Sci-Tech

PayPal co-founder Peter Thiel invests in radical science innovation

By Mandy De Waal 21 November 2011

The Republicans are anti-science. That’s hardly a secret. With the US facing a staggering deficit and the recession rolling on, science funding in the States is in decline, while venture capital investments into technology moves to later stages. Bad news for emerging science and technology innovations deemed radical or risky. But billionaire investor and philanthropist Peter Thiel has come to the rescue with an early stage fund that invests in garage science and tech start-ups both in and outside America. By MANDY DE WAAL.

It’s been ten years since George Bush first coined the phrase “War on Terror”, naming his administration’s frenzy to begin a war that would not end until “every terrorist group of global reach has been found, stopped and defeated”. War is an expensive business and the war on terror cost Americans between $3.2 and $4 trillion according to a non-partisan report called “The Costs of War”.

Where will all that money come from? In the past, the US financed wars by selling bonds or through increased taxes, but the war on terror was different. It was financed by borrowing, and the US chalked up a monster deficit in the process. Unsurprisingly the 2012 federal budget was notable for its cut backs, and science wasn’t spared. With government and grants makers under pressure, risky scientific research has been a casualty. Programmes that haven’t met with Obama’s objective “to out-innovate, out-educate and out-build the rest of the world” have fallen off lab tables.

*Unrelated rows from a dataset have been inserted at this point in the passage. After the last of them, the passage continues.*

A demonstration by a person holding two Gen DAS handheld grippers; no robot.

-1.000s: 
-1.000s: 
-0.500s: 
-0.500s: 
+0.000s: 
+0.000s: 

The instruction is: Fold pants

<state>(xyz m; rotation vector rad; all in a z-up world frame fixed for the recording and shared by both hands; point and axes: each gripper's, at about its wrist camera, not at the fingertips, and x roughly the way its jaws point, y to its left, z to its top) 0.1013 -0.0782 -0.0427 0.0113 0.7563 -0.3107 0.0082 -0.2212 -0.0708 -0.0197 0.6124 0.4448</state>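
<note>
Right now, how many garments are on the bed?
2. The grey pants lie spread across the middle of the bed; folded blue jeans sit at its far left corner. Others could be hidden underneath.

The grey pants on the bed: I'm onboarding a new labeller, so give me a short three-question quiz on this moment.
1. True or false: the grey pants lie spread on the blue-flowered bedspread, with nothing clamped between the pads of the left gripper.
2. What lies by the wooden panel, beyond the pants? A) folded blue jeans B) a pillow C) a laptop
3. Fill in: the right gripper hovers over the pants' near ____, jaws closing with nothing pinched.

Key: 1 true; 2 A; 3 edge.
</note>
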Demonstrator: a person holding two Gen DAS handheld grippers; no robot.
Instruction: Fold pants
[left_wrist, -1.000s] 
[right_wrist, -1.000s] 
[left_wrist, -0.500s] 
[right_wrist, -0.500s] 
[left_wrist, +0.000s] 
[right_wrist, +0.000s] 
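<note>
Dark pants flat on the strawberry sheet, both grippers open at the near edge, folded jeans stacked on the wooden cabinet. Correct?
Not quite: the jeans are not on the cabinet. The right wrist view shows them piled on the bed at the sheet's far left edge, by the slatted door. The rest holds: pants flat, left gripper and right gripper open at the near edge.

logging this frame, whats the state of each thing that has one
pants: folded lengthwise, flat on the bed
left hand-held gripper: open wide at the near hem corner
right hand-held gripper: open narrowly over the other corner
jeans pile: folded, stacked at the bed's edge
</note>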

As science research in the US (the UK, Japan and too many other parts of the world) faces an age of austerity, the research community should thank people like Peter Thiel. One of Forbes’ top 400 richest people, Thiel’s got cash to burn and isn’t averse to risk. Thiel invested $500,000 in a little social networking start-up called Facebook in 2004 which hasn’t done that shabbily. In 2010 that investment was calculated to be worth $1,7 billion. Thiel also made good dosh from starting up Confinity, the company that created PayPal.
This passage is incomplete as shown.